[Start of Attachment]

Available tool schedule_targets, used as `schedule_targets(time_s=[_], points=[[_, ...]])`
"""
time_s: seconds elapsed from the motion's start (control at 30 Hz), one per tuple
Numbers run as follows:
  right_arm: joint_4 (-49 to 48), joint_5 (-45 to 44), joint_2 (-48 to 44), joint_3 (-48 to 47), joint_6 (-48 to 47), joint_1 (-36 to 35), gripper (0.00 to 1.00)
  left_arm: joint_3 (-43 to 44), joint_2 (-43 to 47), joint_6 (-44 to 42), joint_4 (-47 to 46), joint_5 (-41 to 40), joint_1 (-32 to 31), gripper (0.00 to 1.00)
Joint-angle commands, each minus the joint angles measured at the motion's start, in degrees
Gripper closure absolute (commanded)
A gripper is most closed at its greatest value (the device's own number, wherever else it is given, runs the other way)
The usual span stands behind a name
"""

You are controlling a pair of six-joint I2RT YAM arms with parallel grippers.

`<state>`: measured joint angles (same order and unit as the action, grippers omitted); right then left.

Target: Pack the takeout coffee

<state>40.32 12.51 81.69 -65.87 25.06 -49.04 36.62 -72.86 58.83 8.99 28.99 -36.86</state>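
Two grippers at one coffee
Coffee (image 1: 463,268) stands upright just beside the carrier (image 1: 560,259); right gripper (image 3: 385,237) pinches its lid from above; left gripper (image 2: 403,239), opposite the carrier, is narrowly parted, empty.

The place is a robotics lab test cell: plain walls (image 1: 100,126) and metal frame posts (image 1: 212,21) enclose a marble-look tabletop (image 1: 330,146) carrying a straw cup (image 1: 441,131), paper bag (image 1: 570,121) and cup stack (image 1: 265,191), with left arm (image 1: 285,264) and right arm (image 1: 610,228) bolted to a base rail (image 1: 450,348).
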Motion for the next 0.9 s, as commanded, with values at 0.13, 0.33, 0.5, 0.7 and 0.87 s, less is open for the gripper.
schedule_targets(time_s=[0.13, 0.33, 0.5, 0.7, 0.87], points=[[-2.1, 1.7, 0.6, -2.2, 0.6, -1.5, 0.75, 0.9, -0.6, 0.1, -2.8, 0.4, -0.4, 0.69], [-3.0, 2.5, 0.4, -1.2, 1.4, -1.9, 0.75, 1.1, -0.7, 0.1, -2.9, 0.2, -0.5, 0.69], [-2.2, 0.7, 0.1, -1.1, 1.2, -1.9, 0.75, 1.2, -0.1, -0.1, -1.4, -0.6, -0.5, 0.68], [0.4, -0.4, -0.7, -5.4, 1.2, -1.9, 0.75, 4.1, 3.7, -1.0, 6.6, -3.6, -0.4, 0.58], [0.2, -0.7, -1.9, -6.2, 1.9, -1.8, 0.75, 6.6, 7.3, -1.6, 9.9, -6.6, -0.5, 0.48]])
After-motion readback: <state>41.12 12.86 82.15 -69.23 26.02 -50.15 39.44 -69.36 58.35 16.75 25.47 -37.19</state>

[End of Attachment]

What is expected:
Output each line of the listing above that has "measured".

Result for this task:
Joint-angle commands, each minus the joint angles measured at the motion's start, in degrees
`<state>`: measured joint angles (same order and unit as the action, grippers omitted); right then left.

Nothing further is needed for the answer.